Logo Questions Linux Laravel Mysql Ubuntu Git Menu
 

Count ones in a segment (binary)

There is a problem which i am working on it right now and it's as the following :

there are two numbers x1 and x2 and x2 > x1.

for example x1 = 5; and x2 = 10;

and I must find the sum of ones between x1 and x2 in binary representations.

5 = 101   => 2 ones
6 = 110   => 2 ones
7 = 111   => 3 ones
8 = 1000  => 1 one
9 = 1001  => 2 ones
10= 1010  => 2 ones
so the sum will be 
sum = 2 + 2 + 3 + 1 + 2 + 2 = 12 ones;

so I have managed to make a code without even transfer the numbers to binary and wasting execution time.

I noticed that the numbers of ones in every 2^n with n >= 1 is 1 Ex : 2^1 => num of ones is 1 2^2 => 1 2^15 => 1

you can test it here if you want: https://www.rapidtables.com/convert/number/decimal-to-binary.html?x=191

and between each 2^n and 2^(n+1) there are Consecutive numbers as you will see in this example :

      num              number of ones
2^4 = 16                      1
      17                      2
      18                      2
      19                      3
      20                      2
      21                      3
      22                      3
      23                      4
      24                      2
      25                      3
      26                      3
      27                      4
      28                      3
      29                      4
      30                      4
      31                      5
2^5 = 32                      1

so I write a code that can find how many ones between 2^n and 2^(n+1)

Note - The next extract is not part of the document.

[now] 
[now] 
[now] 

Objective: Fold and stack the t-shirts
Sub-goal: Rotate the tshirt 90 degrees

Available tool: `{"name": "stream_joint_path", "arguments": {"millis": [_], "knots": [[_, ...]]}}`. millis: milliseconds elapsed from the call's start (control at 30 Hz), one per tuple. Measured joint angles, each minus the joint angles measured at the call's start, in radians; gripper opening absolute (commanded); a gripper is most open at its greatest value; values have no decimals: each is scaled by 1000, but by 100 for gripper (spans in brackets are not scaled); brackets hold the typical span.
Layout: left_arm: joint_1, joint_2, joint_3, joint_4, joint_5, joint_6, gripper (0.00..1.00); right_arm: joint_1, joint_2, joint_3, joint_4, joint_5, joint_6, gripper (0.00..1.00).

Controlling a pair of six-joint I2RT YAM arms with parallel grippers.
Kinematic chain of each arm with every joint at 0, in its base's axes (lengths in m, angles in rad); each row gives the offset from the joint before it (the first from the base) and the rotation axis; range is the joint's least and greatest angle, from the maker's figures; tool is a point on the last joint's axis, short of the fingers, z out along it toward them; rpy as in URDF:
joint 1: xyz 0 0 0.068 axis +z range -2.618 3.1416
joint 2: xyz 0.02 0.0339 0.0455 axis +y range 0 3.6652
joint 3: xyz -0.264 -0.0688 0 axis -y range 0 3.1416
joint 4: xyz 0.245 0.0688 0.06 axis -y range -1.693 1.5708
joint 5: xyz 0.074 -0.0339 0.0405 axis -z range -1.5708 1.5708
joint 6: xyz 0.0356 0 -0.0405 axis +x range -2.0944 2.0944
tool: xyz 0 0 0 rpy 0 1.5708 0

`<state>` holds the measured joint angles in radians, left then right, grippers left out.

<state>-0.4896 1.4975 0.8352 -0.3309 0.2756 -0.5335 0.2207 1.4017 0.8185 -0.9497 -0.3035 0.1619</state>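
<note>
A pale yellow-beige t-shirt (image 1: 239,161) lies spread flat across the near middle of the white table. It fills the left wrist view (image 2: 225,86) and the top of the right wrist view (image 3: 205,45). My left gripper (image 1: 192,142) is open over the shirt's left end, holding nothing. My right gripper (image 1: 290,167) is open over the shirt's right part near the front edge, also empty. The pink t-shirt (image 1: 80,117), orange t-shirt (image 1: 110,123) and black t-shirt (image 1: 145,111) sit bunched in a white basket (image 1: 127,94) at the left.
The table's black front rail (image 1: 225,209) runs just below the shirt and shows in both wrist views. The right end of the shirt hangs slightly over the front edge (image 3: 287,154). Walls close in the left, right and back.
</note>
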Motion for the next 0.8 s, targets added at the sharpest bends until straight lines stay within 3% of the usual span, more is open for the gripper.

int t;                ////turns
int bin = 1;              //// numbers of ones in the binary format ,,, and 1 for 2^5
int n1 = 32;          //// 2^5  this is just for clarification 
int n2 = 64;          //// 2^6
int *keep = malloc(sizeof(int) * (n2 - n1);             ///this is to keep numbers because 
                                      /// i'll need it later in my consecutive numbers
int i = 0;
int a = 0;
n1 = 33               //// I'll start from 33 cause "bin" of 32 is "1";

while (n1 < n2)       /// try to understand it now by yourself
{
    t = 0;
    while (t <= 3)
    {
        
        if (t == 0 || t == 2) 
            bin = bin + 1;
        
        else if (t == 1) 
            bin = bin;
        
        else if (t == 3)
        {
            bin = keep[i];
            i++;
        }
        keep[a] = bin;
        a++;
        t++;
    }
    n1++;
}

anyway as you see I am close to solve the problem but they give me huge numbers and I must find the ones between them, unfortunately I have tried a lot of methods to calculate the "sum" using this above code and I ended up with time execution problem.
Ex: 1, 1000000000 the numbers of ones is >>> 14846928141

so can you give me a little hint what to do next, thanks in advance.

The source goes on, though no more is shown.